Data to use:
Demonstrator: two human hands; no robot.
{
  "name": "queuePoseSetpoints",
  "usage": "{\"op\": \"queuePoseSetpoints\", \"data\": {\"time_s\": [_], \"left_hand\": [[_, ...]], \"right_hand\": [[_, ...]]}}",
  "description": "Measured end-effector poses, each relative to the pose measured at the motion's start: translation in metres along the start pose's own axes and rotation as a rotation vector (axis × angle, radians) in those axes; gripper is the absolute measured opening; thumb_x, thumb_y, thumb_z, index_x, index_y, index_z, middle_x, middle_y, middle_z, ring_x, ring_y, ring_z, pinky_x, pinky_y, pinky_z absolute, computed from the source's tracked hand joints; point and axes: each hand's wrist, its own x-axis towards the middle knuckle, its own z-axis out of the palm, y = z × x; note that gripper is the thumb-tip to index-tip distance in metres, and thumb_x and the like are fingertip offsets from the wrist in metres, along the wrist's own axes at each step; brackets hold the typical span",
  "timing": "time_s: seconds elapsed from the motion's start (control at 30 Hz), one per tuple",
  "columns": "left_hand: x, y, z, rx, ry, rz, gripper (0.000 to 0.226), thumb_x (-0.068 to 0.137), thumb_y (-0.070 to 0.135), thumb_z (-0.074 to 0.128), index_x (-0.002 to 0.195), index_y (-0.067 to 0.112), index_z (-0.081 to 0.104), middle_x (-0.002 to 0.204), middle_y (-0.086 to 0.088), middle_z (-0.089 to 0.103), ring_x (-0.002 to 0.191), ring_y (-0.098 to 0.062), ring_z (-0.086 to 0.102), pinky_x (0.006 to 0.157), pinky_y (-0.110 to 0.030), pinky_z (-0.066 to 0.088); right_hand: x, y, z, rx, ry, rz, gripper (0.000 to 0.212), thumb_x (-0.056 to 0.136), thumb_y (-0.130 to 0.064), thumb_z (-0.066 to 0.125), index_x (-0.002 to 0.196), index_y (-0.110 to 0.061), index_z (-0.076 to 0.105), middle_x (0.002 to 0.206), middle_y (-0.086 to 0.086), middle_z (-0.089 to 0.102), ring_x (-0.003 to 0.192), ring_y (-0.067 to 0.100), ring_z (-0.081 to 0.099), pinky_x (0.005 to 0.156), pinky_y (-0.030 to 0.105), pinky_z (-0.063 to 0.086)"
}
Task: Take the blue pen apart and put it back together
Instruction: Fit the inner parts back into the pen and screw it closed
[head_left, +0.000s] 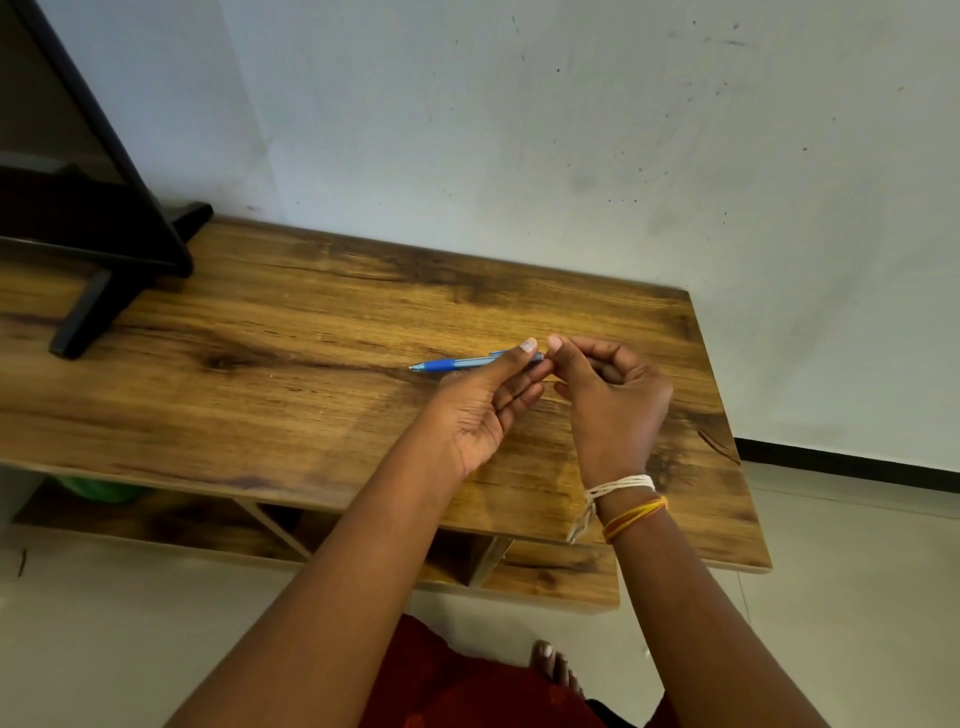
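The blue pen (451, 364) is held level above the wooden table (311, 364), its metal tip pointing left. My left hand (485, 402) grips the pen's rear half between thumb and fingers, palm turned up. My right hand (608, 400) meets it from the right, thumb and fingers pinched on the pen's rear end. The rear part of the pen is hidden behind my fingers, so I cannot tell whether any piece has come off.
A black screen on a black stand (98, 291) occupies the table's far left. A white wall (571, 130) runs behind the table. A lower shelf (545, 577) with a green object (98, 491) sits beneath. My bare foot (556, 667) is on the floor.
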Motion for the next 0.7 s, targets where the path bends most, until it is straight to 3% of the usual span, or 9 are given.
{"op": "queuePoseSetpoints", "data": {"time_s": [0.1,0.23,0.43,0.7], "left_hand": [[-0.0011,0.0015,0.0002,-0.01,0.016,0.002,0.002,0.081,0.006,0.07,0.082,0.007,0.07,0.077,-0.009,0.077,0.073,-0.012,0.074,0.058,-0.02,0.057],[-0.0018,0.0024,0.0009,-0.019,0.039,0.019,0.002,0.081,0.005,0.07,0.082,0.007,0.07,0.076,-0.009,0.076,0.071,-0.012,0.074,0.059,-0.02,0.058],[-0.0028,0.0044,0.0002,-0.023,0.036,0.012,0.009,0.081,0.011,0.071,0.088,0.005,0.069,0.078,-0.01,0.077,0.072,-0.012,0.074,0.055,-0.02,0.057],[-0.0036,0.0051,-0.0001,-0.014,0.014,-0.013,0.009,0.083,0.016,0.07,0.088,0.008,0.07,0.079,-0.007,0.077,0.074,-0.012,0.074,0.056,-0.019,0.056]], "right_hand": [[0.0021,-0.0002,-0.0002,0.074,-0.041,0.077,0.016,0.079,-0.017,0.079,0.088,-0.006,0.074,0.079,0.009,0.077,0.076,0.023,0.075,0.062,0.032,0.058],[0.0029,-0.0023,-0.0001,0.126,-0.093,0.107,0.01,0.084,-0.016,0.074,0.088,-0.007,0.072,0.081,0.011,0.076,0.075,0.022,0.075,0.058,0.025,0.057],[0.0022,-0.0015,-0.0009,0.108,-0.15,0.054,0.008,0.084,-0.004,0.071,0.089,-0.01,0.073,0.085,0.013,0.075,0.079,0.022,0.074,0.063,0.026,0.058],[0.0022,-0.0002,-0.0002,0.083,-0.155,0.014,0.014,0.078,-0.007,0.078,0.092,-0.011,0.075,0.085,0.006,0.077,0.076,0.013,0.073,0.065,0.027,0.059]]}}
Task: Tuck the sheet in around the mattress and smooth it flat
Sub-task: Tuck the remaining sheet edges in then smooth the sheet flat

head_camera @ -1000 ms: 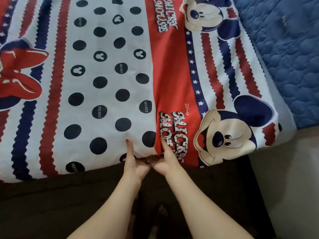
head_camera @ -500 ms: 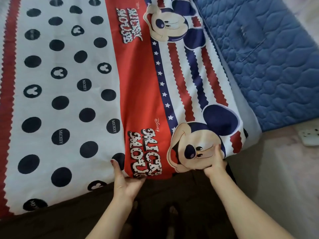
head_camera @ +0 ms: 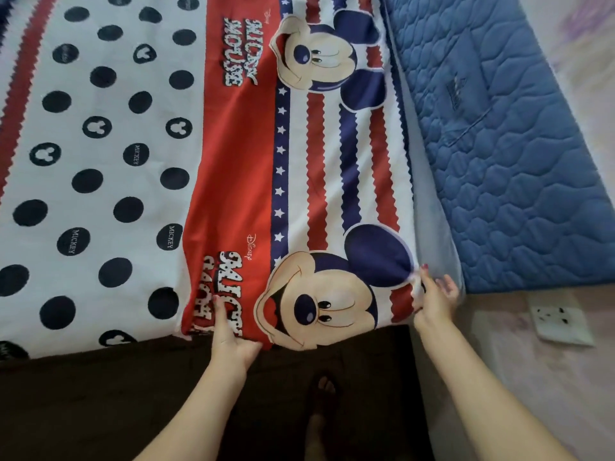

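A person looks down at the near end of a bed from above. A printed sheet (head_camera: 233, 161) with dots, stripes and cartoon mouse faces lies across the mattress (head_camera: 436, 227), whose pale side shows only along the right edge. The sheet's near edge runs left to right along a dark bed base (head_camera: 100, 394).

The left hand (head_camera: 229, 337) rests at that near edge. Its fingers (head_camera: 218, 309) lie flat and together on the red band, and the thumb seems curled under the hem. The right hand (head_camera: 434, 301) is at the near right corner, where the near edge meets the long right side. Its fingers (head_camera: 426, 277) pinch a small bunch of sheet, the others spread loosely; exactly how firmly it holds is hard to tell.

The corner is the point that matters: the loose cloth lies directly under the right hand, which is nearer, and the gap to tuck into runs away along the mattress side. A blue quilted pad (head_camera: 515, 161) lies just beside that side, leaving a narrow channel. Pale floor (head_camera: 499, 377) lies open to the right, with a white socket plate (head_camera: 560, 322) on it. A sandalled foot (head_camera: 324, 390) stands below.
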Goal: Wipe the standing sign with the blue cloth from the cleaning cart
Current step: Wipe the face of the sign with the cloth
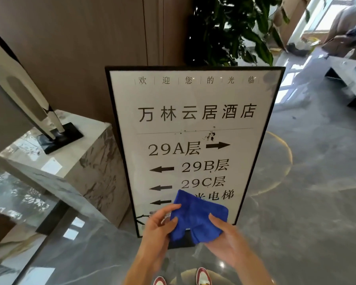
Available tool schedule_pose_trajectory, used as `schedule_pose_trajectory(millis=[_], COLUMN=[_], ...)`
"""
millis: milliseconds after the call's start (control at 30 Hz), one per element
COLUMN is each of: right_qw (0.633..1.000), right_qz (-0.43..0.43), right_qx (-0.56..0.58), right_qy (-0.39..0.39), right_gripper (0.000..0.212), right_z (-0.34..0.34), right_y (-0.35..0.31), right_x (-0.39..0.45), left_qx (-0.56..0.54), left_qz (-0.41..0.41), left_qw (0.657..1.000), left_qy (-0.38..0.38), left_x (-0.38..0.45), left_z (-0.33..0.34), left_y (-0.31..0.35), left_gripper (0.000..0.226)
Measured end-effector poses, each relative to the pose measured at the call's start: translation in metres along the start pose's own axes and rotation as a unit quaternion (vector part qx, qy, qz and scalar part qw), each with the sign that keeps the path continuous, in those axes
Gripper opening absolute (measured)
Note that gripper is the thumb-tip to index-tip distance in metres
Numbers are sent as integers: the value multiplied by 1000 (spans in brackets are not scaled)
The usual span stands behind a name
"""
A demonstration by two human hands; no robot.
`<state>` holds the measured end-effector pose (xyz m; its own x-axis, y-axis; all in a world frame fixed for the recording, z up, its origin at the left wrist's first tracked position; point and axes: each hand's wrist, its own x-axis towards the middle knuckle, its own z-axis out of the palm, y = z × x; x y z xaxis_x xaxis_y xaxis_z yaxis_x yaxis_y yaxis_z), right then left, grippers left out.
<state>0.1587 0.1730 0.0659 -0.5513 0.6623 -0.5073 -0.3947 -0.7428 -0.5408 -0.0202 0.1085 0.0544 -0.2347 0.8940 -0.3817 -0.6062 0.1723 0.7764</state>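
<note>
A tall standing sign [193, 95] with a black frame and a white face stands on the floor in front of me. It carries black characters, arrows and some dark specks near its middle. In front of its lower part I hold a blue cloth [197, 217], bunched up, with both hands. My left hand [158, 227] pinches the cloth's left edge between thumb and fingers. My right hand [224, 237] grips its right side with the thumb on top. The cloth hides part of the sign's lowest lines.
A marble pedestal [90, 161] with a white sculpture on a black base [58, 138] stands left of the sign. A leafy plant [230, 29] rises behind it. A seated person [349, 27] is at the far right, near a low table [349, 79]. Glossy grey floor lies to the right.
</note>
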Motion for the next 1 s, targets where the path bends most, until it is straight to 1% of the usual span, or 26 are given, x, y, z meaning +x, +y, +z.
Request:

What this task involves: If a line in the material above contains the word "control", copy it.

Response to the exercise:
  "timing": "time_s: seconds elapsed from the motion's start (control at 30 Hz), one per tuple",
millis: milliseconds after the call's start (control at 30 Hz), one per element

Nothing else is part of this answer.